The Economist has run some numbers from the Organisation for Economic Co-Operation and Development (OECD), which is a club of industrialized nations, suggesting that people in those countries are working a lot less compared to more than a decade ago—without any dropoff in productivity. How can that be? Aren’t we all supposed to be workaholics trapped in an Office Space-esque cycle of weekend shifts to pay hopeless rents?
Apparently not. The OECD stats suggest that working hours have fallen in all but one of 25 countries for which statistics were available. The one country where hours worked increased, slightly, was Israel. Hours tumbled most in Ireland and Korea. They’ve also fallen in the United States from 1990 to now, claims the magazine’s analysis. That chart’s here.
The OECD stats suggest that working hours have fallen in all but one of 25 countries for which statistics were available. The one country where hours worked increased, slightly, was Israel.
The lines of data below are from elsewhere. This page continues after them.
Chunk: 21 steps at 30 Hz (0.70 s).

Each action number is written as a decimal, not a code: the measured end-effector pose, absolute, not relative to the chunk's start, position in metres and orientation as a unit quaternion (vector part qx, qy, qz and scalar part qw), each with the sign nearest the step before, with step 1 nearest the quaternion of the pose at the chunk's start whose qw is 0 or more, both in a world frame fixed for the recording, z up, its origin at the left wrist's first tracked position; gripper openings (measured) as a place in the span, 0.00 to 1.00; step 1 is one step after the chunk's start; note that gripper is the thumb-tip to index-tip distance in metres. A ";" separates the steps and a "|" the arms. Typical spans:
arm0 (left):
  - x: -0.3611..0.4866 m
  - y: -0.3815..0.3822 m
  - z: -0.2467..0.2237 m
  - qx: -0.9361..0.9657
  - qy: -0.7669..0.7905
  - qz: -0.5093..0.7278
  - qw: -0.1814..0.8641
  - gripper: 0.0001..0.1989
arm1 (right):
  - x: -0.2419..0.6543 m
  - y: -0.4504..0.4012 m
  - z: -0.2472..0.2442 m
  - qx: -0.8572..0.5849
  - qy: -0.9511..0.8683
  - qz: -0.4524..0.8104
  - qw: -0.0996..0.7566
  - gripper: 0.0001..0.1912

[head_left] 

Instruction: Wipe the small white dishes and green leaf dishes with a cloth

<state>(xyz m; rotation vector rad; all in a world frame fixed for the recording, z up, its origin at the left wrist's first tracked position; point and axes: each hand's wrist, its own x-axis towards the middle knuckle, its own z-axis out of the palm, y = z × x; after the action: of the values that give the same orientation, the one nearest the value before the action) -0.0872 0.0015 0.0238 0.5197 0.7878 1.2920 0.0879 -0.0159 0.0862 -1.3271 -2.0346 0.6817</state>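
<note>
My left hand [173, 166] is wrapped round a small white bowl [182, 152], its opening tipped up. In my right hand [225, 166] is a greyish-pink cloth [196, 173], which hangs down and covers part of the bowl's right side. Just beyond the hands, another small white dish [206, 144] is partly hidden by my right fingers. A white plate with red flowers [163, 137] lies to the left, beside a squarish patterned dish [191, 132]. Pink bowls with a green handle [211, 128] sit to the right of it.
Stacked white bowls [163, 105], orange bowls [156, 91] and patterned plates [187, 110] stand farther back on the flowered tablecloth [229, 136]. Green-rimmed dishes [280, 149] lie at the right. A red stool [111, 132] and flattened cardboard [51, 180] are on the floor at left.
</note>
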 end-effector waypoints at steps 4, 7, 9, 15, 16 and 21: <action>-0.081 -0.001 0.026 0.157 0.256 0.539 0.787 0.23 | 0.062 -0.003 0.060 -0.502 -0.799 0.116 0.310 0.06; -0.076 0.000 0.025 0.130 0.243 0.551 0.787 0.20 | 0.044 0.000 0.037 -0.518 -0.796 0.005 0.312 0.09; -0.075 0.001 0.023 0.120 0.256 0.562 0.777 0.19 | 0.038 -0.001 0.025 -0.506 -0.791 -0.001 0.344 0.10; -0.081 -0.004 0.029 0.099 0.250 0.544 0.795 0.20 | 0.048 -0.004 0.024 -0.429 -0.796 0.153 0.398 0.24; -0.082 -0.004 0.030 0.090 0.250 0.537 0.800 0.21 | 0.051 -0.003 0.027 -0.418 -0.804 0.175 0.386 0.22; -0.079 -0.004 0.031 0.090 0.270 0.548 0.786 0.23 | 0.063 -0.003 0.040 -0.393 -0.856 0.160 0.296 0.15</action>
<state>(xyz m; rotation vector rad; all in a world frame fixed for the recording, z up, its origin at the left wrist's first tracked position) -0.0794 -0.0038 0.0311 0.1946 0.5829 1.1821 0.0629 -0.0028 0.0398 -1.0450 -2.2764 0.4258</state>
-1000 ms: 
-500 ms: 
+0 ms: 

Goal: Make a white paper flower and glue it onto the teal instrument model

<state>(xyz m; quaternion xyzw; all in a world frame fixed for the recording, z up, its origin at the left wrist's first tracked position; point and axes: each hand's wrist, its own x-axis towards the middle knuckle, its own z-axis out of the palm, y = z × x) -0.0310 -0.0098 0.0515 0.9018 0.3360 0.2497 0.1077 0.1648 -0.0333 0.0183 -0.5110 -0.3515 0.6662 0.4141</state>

Now, working longer or shorter hours doesn’t mean people aren’t working a lot anyway, and working hard when they are at the office. The analysis compares hours in 1990 to hours now, and indirectly compares hours in one country to hours in another. But it doesn’t actually talk about the number of hours, period. So if you’re working less now, maybe that means you’re working 60 hours a week now, instead of the 62 you worked back then. Neither number is 40, you’ll notice. So it’s hard to take the dropoff in hours as necessarily indicative of an increase in proper leisure time.
What tells us that, it turns out, is another OECD chart, this one claiming to rank “work-life balance” by country. There, things look a little more like the week you’re actually having, where you wake up at six, walk the dog, feed the kids, pack lunches, commute, eat at your desk, commute, put the kids to bed, notice it’s 10 p.m., and watch reality TV because you’re exhausted. Work-life balance in Turkey, for example, was, on a scale of zero to 10, a zero. So hours worked fell, but really, so what? In Korea, where hours worked have plunged, work-life scored a middling five. In Spain, where people famously work until eight or nine at night, work-life was nevertheless an eight, one of the highest scores on the list.
Highest was Denmark, but then, Danes also pay more than 60 percent in taxes, which you figure they’d never put up with if life wasn’t really pretty good outside of the office. Their hours fell on the Economist chart, too. At least it’s really dark there half of the year, even if they head home in the middle of the afternoon.